Writer Suparn Verma needs to be complimented for picking a genre that defies the stereotype and which has rarely been attempted by Hindi film-makers. Besides taking its inspiration from THE ROCK, it also reminds you of films like EXECUTIVE DECISION, CRIMSON TIDE and the ilk. But, at the same time, Suparn ought to have realised that universal acceptance for a theme like this is completely ruled out.
Nadeem-Shravan's music sounds good to the ears, but looks forced in a film of this genre. In fact, a couple of songs come up without valid situations whatsoever.
Cinematography [Sanjay F. Gupta] is awesome. In fact, the look of the film is very international. The background score heightens the impact considerably. The underground sets [Nitish Roy] are fantastic.
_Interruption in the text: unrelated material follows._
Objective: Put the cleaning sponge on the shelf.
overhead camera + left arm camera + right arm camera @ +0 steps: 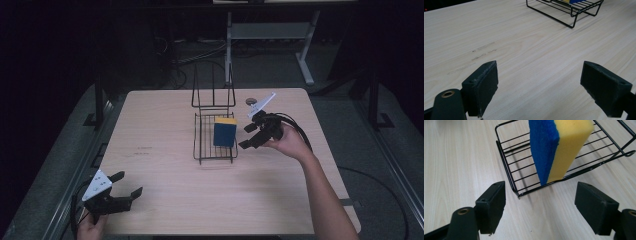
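Both tongs spread wide, empty | sponge upright in wire rack | my right gripper just right of it | left gripper well apart, near-left corner

Through the left gripper view I see my left gripper with its two black jaws spread wide apart, nothing between them, over the pale wooden table. Faint dark smudges mark the wood ahead. Farther off stands a black wire rack.
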`<state>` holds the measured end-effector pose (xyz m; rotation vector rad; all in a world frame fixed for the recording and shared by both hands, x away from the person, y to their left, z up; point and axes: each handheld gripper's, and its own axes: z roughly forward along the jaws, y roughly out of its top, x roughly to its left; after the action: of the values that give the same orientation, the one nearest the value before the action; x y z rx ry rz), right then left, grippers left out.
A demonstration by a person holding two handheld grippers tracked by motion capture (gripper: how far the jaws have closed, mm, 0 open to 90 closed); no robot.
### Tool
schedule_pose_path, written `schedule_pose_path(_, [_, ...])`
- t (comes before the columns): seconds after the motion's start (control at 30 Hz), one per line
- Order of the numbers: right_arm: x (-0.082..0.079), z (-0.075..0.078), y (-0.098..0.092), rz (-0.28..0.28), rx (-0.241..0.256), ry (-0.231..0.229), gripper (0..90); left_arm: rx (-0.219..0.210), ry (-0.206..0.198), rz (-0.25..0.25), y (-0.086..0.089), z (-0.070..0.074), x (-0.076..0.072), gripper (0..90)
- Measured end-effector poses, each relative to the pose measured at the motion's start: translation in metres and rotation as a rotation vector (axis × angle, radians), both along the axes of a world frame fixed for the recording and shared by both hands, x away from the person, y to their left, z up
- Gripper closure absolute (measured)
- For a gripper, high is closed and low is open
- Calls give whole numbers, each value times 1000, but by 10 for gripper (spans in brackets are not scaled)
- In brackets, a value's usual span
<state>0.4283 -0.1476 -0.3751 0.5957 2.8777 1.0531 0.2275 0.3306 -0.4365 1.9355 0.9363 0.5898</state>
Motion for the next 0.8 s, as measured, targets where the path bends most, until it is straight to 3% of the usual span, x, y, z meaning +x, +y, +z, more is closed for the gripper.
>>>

Ajay Devgan is effective in a role that requires him to emote through expressions. In fact, throughout the second half of the film [barring the end], Ajay remains silent, expressing various shades of emotions through his eyes.
Suniel Shetty is first-rate. His pro-India lines are bound to meet with applause. Aashish Chowdhry does a commendable job. His sequences with Riya Sen bring an instant smile, especially in the latter reels.
Sanjay Kapoor and Arbaaz Khan are commendable. Chunkey Pandey passes muster. Neha Dhupia looks plain average, but acts well. Isha Koppikar springs a surprise in a male-dominated show. She registers a strong impact. Riya Sen is strictly okay.
Ayub Khan, Kulbhushan Kharbanda, Anjan Srivastava and Govind Namdeo are as usual. Deep Dhillon impresses.
On the whole, QAYAMAT is a fair entertainer with an ordinary first half and an engaging second. However, a theme like this may find takers in the metros, but universal acceptance seems difficult. At the box-office, the business will vary from circuit to circuit, ranging from good to average.